### What you should do
In the data below, reproduce everything exactly except the images.

### Input data

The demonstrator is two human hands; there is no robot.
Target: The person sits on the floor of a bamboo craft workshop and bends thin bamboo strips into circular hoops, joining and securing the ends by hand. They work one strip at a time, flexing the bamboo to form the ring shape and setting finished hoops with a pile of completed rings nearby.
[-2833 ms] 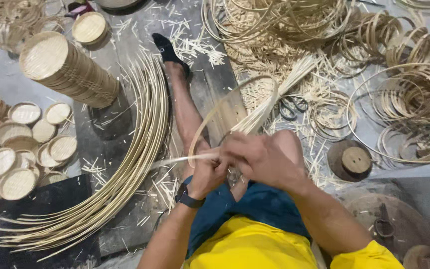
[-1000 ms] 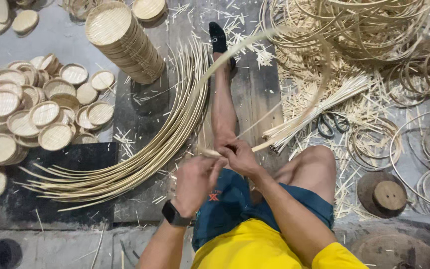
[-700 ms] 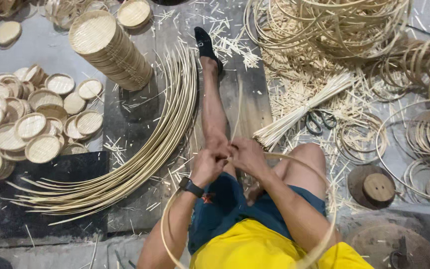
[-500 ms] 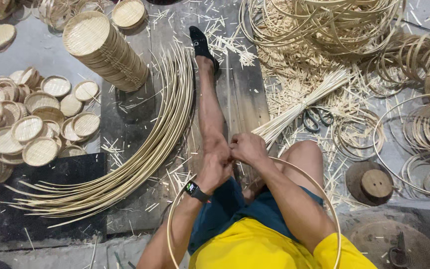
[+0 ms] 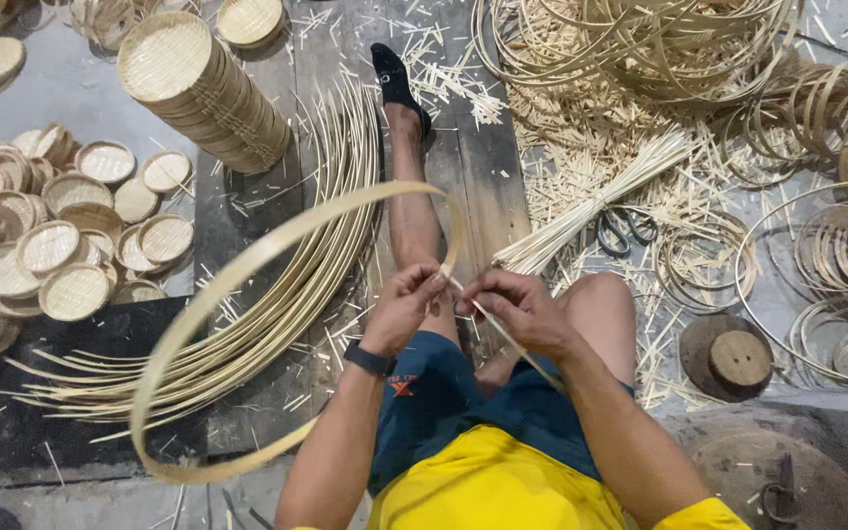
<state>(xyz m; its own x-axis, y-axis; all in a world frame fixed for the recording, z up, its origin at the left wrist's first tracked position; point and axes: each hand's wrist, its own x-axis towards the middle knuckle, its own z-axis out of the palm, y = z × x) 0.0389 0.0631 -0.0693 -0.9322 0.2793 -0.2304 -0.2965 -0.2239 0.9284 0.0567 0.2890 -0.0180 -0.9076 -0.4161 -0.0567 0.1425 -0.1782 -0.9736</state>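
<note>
both hands bend one bamboo strip into a hoop

left hand and right hand pinch the bamboo strip closed where its ends cross, just over the stretched leg. the loop swings out left of the leg, over the bundle of strips; the scissors lie right of it.
</note>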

### Your solution
The demonstrator is two human hands; there is no robot.
Target: The person sits on the floor of a bamboo craft workshop and bends thin bamboo strips into circular hoops, joining and securing the ends by hand. They work one strip at a time, flexing the bamboo to form the ring shape and setting finished hoops with a pile of completed rings nearby.
[-2833 ms] 
[-1000 ms] 
[-700 ms] 
[-500 ms] 
[+0 ms] 
<state>(xyz m; its own x-axis, y-axis; all in a world frame fixed for the recording, z up, its origin at the left wrist's first tracked position; point and axes: each hand's wrist, its own x-axis towards the middle knuckle, its own z-axis out of the palm, y = z × x) 0.0389 0.0631 -0.0693 -0.9322 0.2793 -0.2304 -0.2965 -0.2239 0.9284 0.0567 0.2890 -0.0180 -0.9076 -0.4161 -0.0567 0.1425 -0.1782 -0.9736</state>
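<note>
both hands bend one bamboo strip into a hoop

left hand and right hand pinch the bamboo strip closed where its ends cross, just over the stretched leg. the loop swings out left of the leg, over the bundle of strips; the scissors lie right of it.
</note>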

No further answer is needed.